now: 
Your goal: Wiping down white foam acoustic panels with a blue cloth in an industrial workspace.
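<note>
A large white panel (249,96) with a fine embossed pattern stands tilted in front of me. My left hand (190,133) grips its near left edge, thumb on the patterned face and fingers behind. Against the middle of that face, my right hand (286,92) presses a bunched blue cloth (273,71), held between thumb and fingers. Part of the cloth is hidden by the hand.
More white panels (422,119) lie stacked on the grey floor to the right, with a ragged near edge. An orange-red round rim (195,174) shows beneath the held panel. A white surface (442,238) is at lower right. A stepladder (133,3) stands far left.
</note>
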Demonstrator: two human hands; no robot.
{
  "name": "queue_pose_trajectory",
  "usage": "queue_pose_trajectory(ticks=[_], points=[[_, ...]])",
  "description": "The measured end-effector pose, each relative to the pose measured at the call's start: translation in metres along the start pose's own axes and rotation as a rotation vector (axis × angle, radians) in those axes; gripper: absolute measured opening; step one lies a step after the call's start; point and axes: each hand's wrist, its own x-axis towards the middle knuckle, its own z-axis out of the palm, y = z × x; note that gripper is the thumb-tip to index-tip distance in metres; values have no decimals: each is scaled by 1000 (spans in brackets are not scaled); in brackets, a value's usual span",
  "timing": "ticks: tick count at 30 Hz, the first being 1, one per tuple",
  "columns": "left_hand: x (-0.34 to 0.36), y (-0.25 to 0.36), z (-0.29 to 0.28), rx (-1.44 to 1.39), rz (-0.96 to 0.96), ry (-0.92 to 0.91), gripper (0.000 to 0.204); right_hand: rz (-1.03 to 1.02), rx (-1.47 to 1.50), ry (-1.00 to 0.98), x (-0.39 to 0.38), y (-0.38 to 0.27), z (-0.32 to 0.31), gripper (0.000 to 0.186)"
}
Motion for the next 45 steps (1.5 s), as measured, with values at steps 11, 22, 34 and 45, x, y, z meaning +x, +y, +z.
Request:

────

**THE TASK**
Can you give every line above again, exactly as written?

**WRITTEN SOLUTION**
now: 
Your goal: Wiping down white foam acoustic panels with a blue cloth in an industrial workspace.
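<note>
A large white panel (249,96) with a fine embossed pattern stands tilted in front of me. My left hand (190,133) grips its near left edge, thumb on the patterned face and fingers behind. Against the middle of that face, my right hand (286,92) presses a bunched blue cloth (273,71), held between thumb and fingers. Part of the cloth is hidden by the hand.
More white panels (422,119) lie stacked on the grey floor to the right, with a ragged near edge. An orange-red round rim (195,174) shows beneath the held panel. A white surface (442,238) is at lower right. A stepladder (133,3) stands far left.
</note>
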Demonstrator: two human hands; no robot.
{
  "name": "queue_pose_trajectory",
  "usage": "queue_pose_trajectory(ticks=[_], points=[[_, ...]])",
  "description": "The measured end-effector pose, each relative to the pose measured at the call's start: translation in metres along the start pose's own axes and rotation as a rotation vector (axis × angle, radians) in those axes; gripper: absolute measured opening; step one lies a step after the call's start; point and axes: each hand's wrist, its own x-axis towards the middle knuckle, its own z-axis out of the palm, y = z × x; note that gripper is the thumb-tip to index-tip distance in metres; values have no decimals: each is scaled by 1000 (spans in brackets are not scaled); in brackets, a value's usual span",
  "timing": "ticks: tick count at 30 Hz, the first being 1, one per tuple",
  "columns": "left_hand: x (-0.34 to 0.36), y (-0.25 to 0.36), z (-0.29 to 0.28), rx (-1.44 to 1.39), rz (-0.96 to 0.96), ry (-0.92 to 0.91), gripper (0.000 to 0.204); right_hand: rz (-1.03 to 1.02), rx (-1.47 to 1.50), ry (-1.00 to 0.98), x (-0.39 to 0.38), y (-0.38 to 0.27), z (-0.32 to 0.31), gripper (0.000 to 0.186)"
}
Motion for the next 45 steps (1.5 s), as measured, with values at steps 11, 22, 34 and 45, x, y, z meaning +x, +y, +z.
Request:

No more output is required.